# [WHAT THE EXERCISE ASKS]
Repeat the listing exactly as given, omitting every image.

(GIVEN DATA)

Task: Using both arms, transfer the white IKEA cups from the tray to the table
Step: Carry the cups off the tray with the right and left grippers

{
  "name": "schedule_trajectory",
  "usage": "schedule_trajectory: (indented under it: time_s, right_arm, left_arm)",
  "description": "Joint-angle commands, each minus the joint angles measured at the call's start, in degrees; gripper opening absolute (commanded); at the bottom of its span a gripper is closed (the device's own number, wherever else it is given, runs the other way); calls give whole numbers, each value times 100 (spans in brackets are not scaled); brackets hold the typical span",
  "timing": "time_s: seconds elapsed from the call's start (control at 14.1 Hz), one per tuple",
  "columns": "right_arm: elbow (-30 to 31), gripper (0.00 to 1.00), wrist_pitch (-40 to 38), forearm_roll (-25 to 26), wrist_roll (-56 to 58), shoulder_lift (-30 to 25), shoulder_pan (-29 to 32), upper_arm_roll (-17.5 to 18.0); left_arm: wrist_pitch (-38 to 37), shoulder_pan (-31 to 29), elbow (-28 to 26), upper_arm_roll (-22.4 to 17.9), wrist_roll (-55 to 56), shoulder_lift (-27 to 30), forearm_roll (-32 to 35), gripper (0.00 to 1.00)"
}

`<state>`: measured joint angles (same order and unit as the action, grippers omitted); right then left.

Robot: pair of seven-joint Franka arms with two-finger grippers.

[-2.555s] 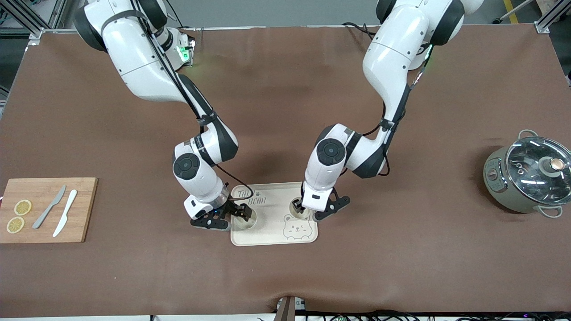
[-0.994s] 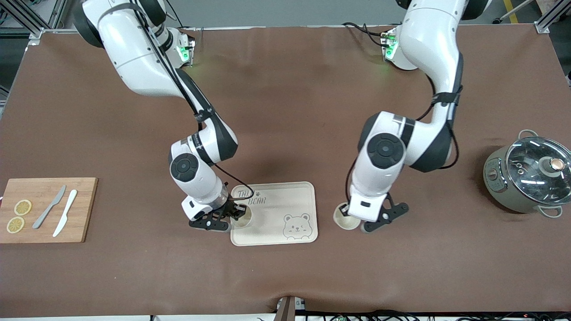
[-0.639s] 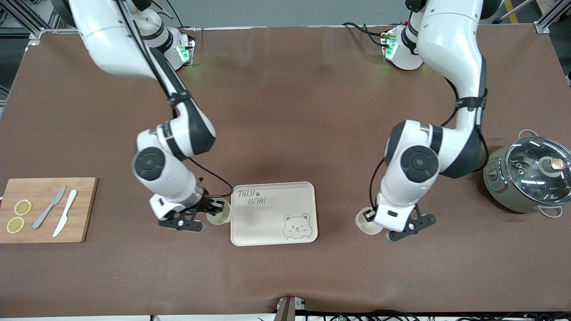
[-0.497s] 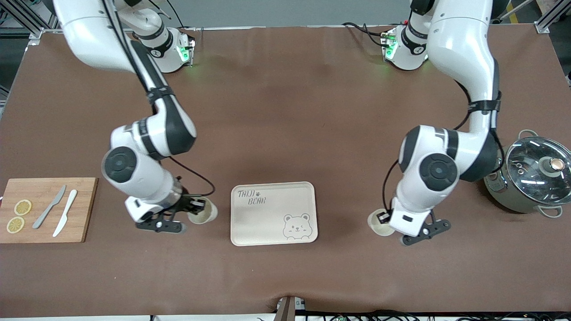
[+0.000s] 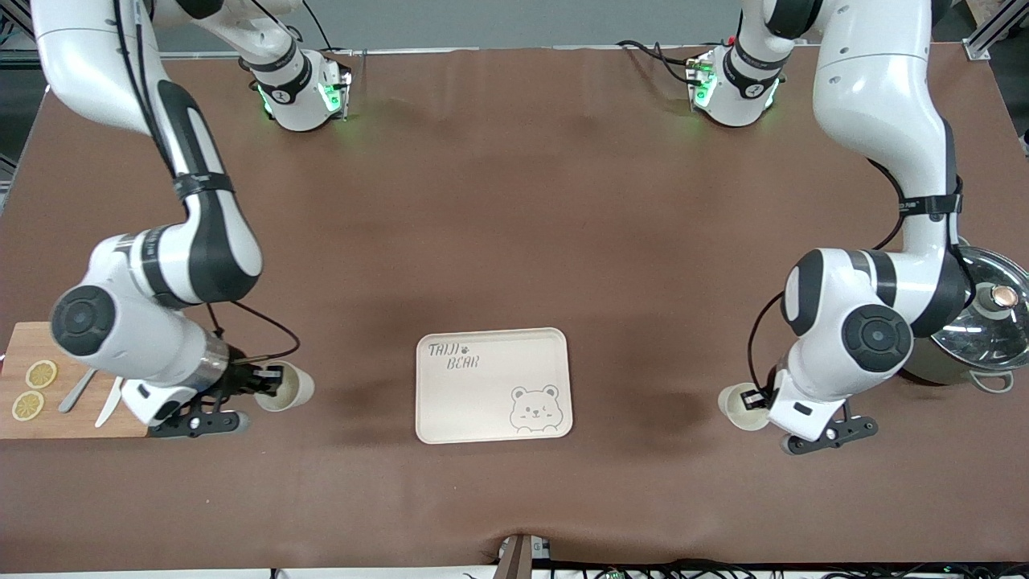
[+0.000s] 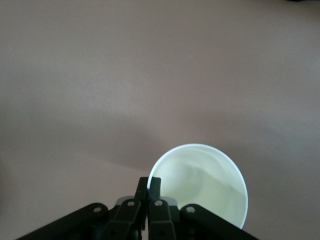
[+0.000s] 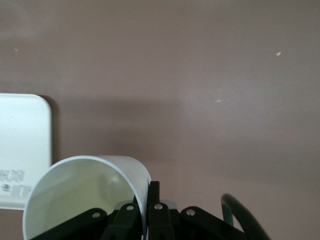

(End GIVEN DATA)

# [WRITTEN RESPONSE]
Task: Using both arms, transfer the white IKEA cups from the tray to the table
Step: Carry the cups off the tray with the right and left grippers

{
  "name": "schedule_trajectory",
  "usage": "schedule_trajectory: (indented under it: time_s, right_arm, left_arm)",
  "description": "Joint-angle commands, each minus the joint angles measured at the call's start, in degrees; gripper opening absolute (commanded); at the bottom of its span a gripper is closed (the device's own number, wherever else it is given, runs the other way); calls give whole numbers, each value times 100 (spans in brackets are not scaled); brackets hold the typical span",
  "timing": "time_s: seconds elapsed from the call's start (control at 14.1 Hz), one per tuple",
  "columns": "right_arm: elbow (-30 to 31), gripper (0.00 to 1.00), wrist_pitch (-40 to 38), forearm_roll (-25 to 26), wrist_roll (-56 to 58), shoulder_lift (-30 to 25), shoulder_pan (-29 to 32), upper_arm_roll (-17.5 to 18.0); left_arm: wrist_pitch (-38 to 37), shoulder_pan (-31 to 29), elbow (-28 to 26), upper_arm_roll (-22.4 to 17.9), wrist_roll (-55 to 56), shoulder_lift (-27 to 30), forearm_roll (-32 to 35), gripper (0.00 to 1.00)"
}

`<state>`: measured joint angles (same order and unit as the action, grippers omitted); right then left.

Robot: pair of seven-joint Franka arms with two-finger grippers.

[-2.555s] 
[-0.994s] 
[-0.639s] 
[-0.497s] 
[+0.000s] 
[+0.000s] 
[+0.000s] 

Nothing further is required for this exercise.